→ **WORK TASK**
Return the data exactly, without pictures.
%%
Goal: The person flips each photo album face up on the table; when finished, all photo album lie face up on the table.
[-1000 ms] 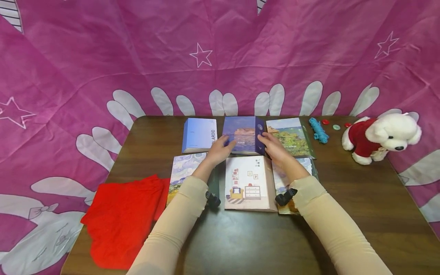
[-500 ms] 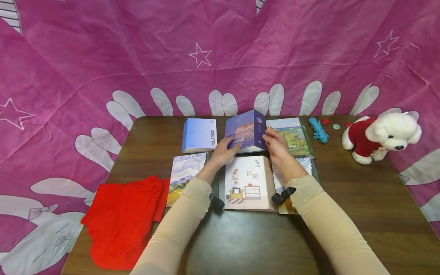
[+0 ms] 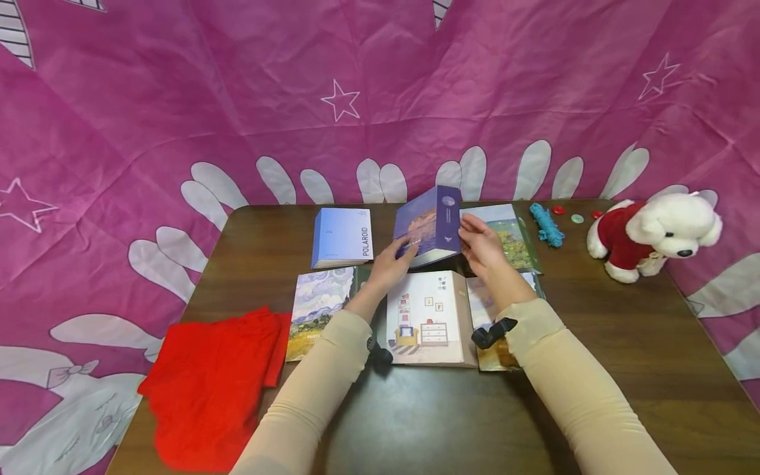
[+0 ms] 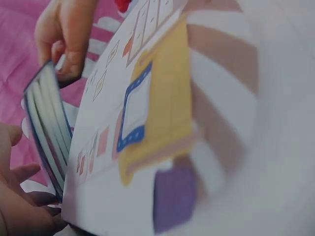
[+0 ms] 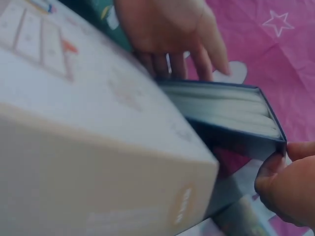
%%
→ **RESULT OF THE TASK**
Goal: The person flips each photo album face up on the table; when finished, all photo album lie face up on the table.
[-1000 ms] 
[-500 ms] 
[+0 ms] 
[+0 ms] 
[+0 ms] 

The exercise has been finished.